Single by Rico Nasty featuring Gucci Mane and Don Toliver

from the album Nightmare Vacation
- Released: October 22, 2020
- Length: 2:45
- Label: Atlantic; Sugar Trap;
- Songwriters: Maria Kelly; Radric Davis; Caleb Toliver; Tyron Douglas;
- Producer: Buddah Bless

Rico Nasty singles chronology
| "Own It" (2020) | "Don't Like Me" (2020) | "OHFR?" (2020) |

Gucci Mane singles chronology
| "Meeting" (2020) | "Don't Like Me" (2020) | "SoIcyBoyz 3" (2020) |

Don Toliver singles chronology
| "Lemonade" (2020) | "Don't Like Me" (2020) | "Mystery Lady" (2020) |

= Don't Like Me =

2020 single by Rico Nasty featuring Gucci Mane and Don Toliver

"Don't Like Me" is a song by American rapper Rico Nasty featuring fellow American rappers Don Toliver and Gucci Mane. The song was produced by Buddah Bless, who also wrote the song along with the three artists. It was released on October 22, 2020, through Atlantic Records and Rico's own Sugar Trap label as the third single from her debut studio album, Nightmare Vacation.

==Background and recording==
"Don't Like Me" served as the third single off of Nightmare Vacation and was preceded by "Own It" and "iPhone". Mastering for the track was handled by Chris Athens, while mixing was handled by Jaycen Joshua, with assistance from DJ Riggins, Jacob Richards and Mike Seaberg.
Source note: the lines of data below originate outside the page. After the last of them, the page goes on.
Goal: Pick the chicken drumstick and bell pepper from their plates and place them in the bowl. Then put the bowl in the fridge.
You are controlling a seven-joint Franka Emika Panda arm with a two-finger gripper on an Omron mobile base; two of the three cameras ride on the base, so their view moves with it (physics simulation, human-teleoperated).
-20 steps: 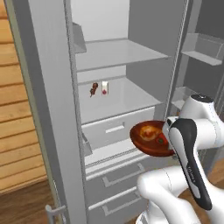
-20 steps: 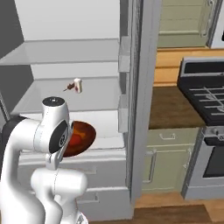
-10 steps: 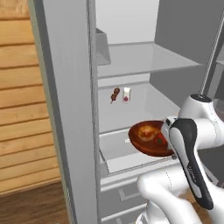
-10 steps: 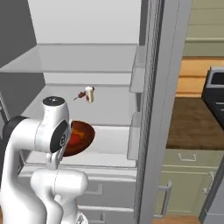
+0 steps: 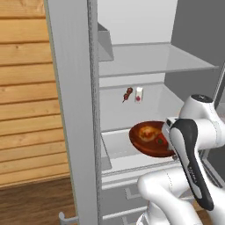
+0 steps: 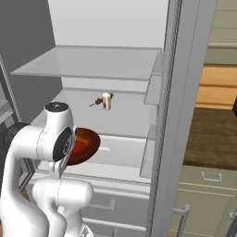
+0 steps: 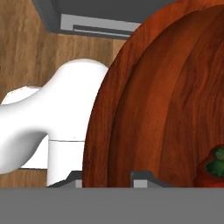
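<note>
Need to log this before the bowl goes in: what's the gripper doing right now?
Gripper: closed on the bowl rim, one finger each side, holding it up in front of the open fridge.

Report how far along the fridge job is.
Done: the chicken drumstick and bell pepper lie in the bowl. In hand: the gripper pinches the bowl's rim, holding it in front of the open fridge, above the pale lower shelf. Left: set the bowl on a shelf and let go.
</note>
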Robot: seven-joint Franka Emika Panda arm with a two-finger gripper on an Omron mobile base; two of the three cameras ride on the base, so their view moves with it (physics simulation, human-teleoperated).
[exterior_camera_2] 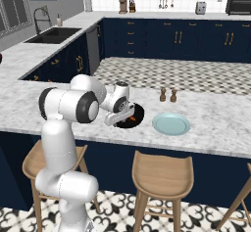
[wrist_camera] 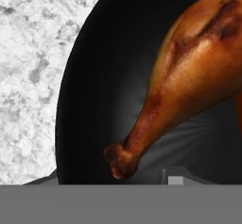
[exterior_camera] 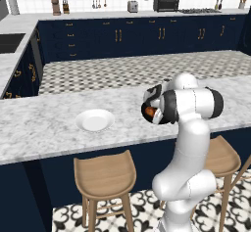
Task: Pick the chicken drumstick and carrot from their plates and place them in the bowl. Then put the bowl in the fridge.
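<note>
Two plates, white (exterior_camera: pixel 94 121) and blue (exterior_camera_2: pixel 170 124), on marble counter (exterior_camera: pixel 39 128); navy cabinets (exterior_camera: pixel 147 37) behind.

Home kitchen: navy cabinets (exterior_camera: pixel 122 35) with brass handles, sink (exterior_camera_2: pixel 54 34), toaster oven (exterior_camera: pixel 165 3), marble island desk (exterior_camera: pixel 39 128), wooden stools (exterior_camera_2: pixel 162 177).

No text, label, brand, number or sign can be read anywhere in these views.
</note>
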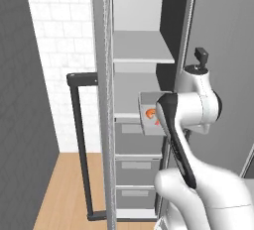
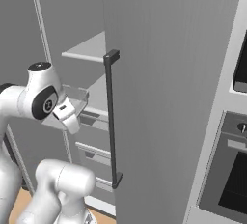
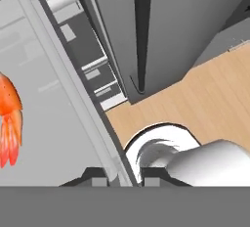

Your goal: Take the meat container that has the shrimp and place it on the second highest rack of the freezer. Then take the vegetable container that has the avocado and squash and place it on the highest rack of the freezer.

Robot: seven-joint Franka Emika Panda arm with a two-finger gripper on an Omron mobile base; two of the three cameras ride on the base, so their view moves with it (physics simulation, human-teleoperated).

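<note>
The end effector point(image 3: 120, 177) was closed on the near rim of the meat container point(image 1: 147, 106), its two dark tips pinching the thin grey wall from either side, as the hand view showed. The shrimp point(image 1: 150, 114) lay inside the tray, a small orange curl against the pale floor, on the far side of the gripped rim from the tips.

From the left base view the tray hung at the front of the open freezer point(image 1: 141, 50), level with the lower of the two open shelves, the second highest rack point(image 1: 128, 95), and just above the drawers point(image 1: 136, 144). Its far part seemed to overlap the front lip of that shelf, but whether it rested on the shelf or hovered just over it could not be told. The highest rack point(image 1: 141, 45) sat clear above it. The door point(image 2: 169, 73) with its dark bar handle point(image 2: 112, 117) stood open to the arm's right.

The tray lay directly ahead of the end effector, toward the back of the cabinet, with the arm reaching in from the front. By my reading, the coming move depended on that line: push the tray straight inward along the shelf until it was fully supported, then let go. The first half of the task looked nearly done.
</note>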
== Composition and lyrics ==
In terms of lyrics, the song was described as "a theme song for winners and those who have no problem bragging about their sexual prowess." Aaron Williams of Uproxx noted that the three lyrically "explain all the reasons their haters can't seem to find it in their hearts to let go", while "Toliver holds down the hook and Gucci provides his own verse running down all the reasons they have to flex." Rico Nasty and Don Toliver both repeat the chorus from two different perspectives, while name-dropping Gucci Mane in the hook. Gucci later takes over and performs his verse before the former two each repeat the hook once again and the song ends. The song is in the key of E Minor at a fast-paced (146 BPM) beat.

== Critical reception ==
Chris DeVille of Stereogum described the song as "a woozy computerized banger that blurs the line between rap and experimental pop". Jon Blistein of Rolling Stone wrote that it "boasts an ebullient beat with soft synth plunks shimmering atop booming bass and crisp drums". Blistein also described the chorus as "instantly memorable" and Toliver's verse as "delightful". Jackson Langford of NME also noted that Rico "deliver[ed] a more relaxed and understated performance than she's given throughout the year." Sajae Elder of The Fader praised the production, writing that "the soft synths and booming bassline act as the perfect backdrop for Rico and Toliver's catchy shared hook."